Though these findings may indicate the need for augmentation of hospital-based resources such as in-person support groups or peer bonding opportunities, our data show that OHCs are being used by parents and families to address their concerns in a way that they have deemed efficient and valuable.22,23 Therefore, it is our assertion that providers should both acknowledge and validate OHC use by NICU families, knowing that the risk to provider–parent rapport is low, and that doing so may allow room for the development of a more patient-centered relationship in which supplemental information sought out by the family is seen as meaningful,7 and parents are encouraged to tap into these potentially supportive, empathetic communities. Next steps may include providing information to families regarding appropriate use of these spaces, as well as conducting due diligence to identify reliable, parent-endorsed OHCs to offer as a resource, thereby combating issues of information credibility and confidentiality head on.24,25

Limitations

It is important that we acknowledge the significant limitation posed by the use of Reddit as our sole proxy for OHC content. Though the platform does see millions of users each day, other websites such as Facebook and Twitter attract different populations within the larger NICU parent community, meaning that content drawn from any one source cannot be perceived as representative of the community as a whole.

The reasoning behind the use of Reddit was twofold: the Reddit NICU Parents subgroup is a specific and active forum with widespread reach, and all Reddit posts are publicly accessible. The latter point is perhaps the most important to emphasize in this context. Though content discussed in private forums may be perceived as more protected by participants and therefore consist of different conversations or representative proportions of the themes presented here, they are by definition private.

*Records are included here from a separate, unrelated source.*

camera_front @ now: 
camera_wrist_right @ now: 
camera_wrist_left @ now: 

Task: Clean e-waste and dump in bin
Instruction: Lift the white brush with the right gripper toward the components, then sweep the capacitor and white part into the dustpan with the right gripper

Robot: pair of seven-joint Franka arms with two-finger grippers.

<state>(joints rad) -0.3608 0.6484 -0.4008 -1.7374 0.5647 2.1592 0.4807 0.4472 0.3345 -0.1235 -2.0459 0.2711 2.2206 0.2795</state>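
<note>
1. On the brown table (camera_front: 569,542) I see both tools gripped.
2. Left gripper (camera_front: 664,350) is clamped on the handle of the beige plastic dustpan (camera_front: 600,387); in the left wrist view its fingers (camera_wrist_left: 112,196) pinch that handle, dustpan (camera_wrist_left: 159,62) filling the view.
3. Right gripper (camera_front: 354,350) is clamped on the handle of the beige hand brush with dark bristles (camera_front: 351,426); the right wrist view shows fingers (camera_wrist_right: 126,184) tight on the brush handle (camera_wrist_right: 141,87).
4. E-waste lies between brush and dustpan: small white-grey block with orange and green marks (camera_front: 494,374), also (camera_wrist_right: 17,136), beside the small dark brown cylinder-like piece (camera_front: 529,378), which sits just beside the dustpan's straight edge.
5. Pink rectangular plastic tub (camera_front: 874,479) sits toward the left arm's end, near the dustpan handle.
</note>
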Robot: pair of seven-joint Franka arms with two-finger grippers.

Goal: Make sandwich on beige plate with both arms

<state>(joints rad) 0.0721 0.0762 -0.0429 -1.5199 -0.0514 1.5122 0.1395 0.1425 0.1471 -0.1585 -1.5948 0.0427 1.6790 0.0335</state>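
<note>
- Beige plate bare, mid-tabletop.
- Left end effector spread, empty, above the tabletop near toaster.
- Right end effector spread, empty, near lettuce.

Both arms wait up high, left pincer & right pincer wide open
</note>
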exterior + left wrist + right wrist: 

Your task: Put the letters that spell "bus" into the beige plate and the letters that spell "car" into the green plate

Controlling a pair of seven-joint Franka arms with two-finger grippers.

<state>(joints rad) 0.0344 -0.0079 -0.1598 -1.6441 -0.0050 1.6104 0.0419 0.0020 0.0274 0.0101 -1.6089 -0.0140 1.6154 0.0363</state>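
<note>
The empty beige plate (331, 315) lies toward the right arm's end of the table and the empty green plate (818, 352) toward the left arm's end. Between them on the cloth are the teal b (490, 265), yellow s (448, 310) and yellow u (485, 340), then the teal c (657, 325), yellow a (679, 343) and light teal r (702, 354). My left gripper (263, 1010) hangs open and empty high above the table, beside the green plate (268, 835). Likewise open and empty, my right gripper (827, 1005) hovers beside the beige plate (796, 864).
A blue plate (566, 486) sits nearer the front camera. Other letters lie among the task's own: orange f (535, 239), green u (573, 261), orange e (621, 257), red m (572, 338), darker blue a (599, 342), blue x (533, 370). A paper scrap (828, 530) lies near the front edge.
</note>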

After speaking with moderators from several private NICU parent-oriented Facebook groups, we as a research team made the decision not to breech the confidence of these virtual communities, whose integrity is predicated on the maintenance of safe, confidential spaces for individuals of shared experiences. Though we recognize that this limits the scope and generalizability of our study, we feel that this was the most ethical approach.

Conclusion

This study demonstrates that OHCs are commonly used by NICU families, primarily for the purpose of community building, experience sharing, and anxiety reduction through online discussion. Our data does not indicate that OHC use has a negative impact on the parent–provider relationship, thereby suggesting that OHCs do not inherently pose a threat to the rapport between NICU families and their medical teams. However, many of the existing concerns regarding OHC use are legitimate, specifically patient privacy and medical misinformation. Though in-person relationships and hospital-based resources should remain the priority, given the motivations behind use, frequency of use, and content of OHCs, it is evident that NICU parents and families have identified a need for these virtual spaces, therefore engagement in OHCs by families should be acknowledged and validated by their providers.